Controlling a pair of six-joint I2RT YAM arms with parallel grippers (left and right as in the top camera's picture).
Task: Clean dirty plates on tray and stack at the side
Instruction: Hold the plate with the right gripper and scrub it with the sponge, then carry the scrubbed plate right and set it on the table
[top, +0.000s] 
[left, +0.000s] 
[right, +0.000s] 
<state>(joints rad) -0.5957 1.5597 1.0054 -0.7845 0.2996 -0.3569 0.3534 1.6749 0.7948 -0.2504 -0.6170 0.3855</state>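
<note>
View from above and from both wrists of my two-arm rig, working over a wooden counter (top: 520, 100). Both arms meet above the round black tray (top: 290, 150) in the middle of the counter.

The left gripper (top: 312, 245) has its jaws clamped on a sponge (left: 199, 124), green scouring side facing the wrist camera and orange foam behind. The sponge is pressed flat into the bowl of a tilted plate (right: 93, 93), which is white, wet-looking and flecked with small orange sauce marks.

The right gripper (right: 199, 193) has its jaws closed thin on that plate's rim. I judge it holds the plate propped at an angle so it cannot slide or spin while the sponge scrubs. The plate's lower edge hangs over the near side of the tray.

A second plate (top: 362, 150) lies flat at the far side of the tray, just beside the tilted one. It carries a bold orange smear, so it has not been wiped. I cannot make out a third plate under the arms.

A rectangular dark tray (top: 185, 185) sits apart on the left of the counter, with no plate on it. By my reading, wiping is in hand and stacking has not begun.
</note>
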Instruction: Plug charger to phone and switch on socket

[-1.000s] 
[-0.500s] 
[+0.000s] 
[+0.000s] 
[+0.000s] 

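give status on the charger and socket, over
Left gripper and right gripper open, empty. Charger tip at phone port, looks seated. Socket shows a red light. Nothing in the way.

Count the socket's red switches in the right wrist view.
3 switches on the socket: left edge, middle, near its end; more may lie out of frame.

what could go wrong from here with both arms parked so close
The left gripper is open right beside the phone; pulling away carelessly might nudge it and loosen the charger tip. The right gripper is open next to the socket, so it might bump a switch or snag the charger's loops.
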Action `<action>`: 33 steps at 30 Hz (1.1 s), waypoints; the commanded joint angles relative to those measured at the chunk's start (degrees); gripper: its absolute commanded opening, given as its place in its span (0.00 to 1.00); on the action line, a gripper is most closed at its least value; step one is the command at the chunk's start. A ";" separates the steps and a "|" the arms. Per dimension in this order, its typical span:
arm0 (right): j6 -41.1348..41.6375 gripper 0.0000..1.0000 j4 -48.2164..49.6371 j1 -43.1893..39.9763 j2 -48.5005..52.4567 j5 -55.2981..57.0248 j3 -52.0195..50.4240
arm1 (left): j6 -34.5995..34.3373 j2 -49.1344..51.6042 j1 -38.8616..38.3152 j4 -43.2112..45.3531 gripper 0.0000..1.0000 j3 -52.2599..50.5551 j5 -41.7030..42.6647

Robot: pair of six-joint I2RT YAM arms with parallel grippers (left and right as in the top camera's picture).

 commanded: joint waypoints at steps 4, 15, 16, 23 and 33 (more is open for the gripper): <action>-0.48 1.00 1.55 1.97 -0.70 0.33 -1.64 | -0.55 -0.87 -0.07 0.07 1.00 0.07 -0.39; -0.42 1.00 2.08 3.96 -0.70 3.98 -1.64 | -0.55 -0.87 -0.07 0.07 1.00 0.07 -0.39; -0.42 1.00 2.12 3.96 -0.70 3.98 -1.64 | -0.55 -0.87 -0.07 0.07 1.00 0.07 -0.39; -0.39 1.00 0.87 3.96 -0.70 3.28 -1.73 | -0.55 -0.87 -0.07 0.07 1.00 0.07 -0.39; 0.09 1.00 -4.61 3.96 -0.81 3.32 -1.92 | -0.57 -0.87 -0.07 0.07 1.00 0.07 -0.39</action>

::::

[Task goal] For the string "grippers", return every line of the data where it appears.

[Answer to this exercise]
Controlling a pair of six-joint I2RT YAM arms with parallel grippers (left and right as in the top camera's picture).
Robot: pair of six-joint I2RT YAM arms with parallel grippers (left and right as in the top camera's picture).

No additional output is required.